═══ DATA SEGMENT ═══

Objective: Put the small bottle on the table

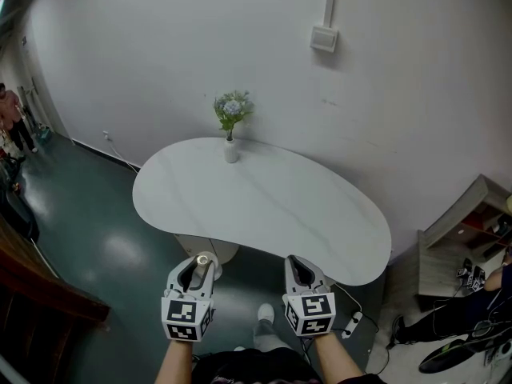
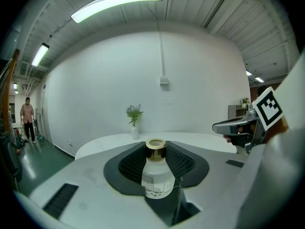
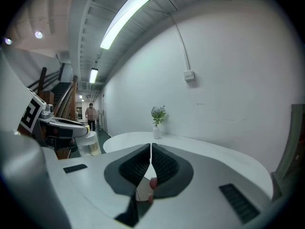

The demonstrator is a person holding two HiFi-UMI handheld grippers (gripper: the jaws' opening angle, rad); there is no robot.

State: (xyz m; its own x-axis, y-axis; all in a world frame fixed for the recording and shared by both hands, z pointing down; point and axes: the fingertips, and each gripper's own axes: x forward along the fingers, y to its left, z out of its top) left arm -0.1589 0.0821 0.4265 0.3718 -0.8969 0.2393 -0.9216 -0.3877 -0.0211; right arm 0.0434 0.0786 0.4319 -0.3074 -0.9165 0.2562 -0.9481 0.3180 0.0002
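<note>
Upright, small bottle [image 2: 157, 175] clamped between left gripper [image 2: 156, 168] jaws, short of table [image 1: 264, 206]

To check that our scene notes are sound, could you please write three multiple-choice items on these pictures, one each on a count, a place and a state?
1. How many things stand on the table?
A. none
B. one, a vase of flowers
C. three

2. Where is the small bottle?
A. between the jaws of the left tool
B. on the table
C. on the floor

3. How do the jaws of the right tool stand?
A. wide apart
B. shut on a cup
C. together, with nothing between them

Answers:
1 B, since the head view shows only the vase on the white top, near the wall.
2 A, since the left gripper view shows the gold-capped bottle clamped upright between the pads.
3 C, since the right gripper view shows the pads meeting with nothing gripped.
</note>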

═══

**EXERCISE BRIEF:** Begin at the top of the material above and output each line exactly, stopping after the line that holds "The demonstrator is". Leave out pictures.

**FINAL ANSWER:**
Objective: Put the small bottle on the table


The demonstrator is a person holding two HiFi-UMI handheld grippers (gripper: the jaws' opening angle, rad); there is no robot.

What this exercise required has been given in full.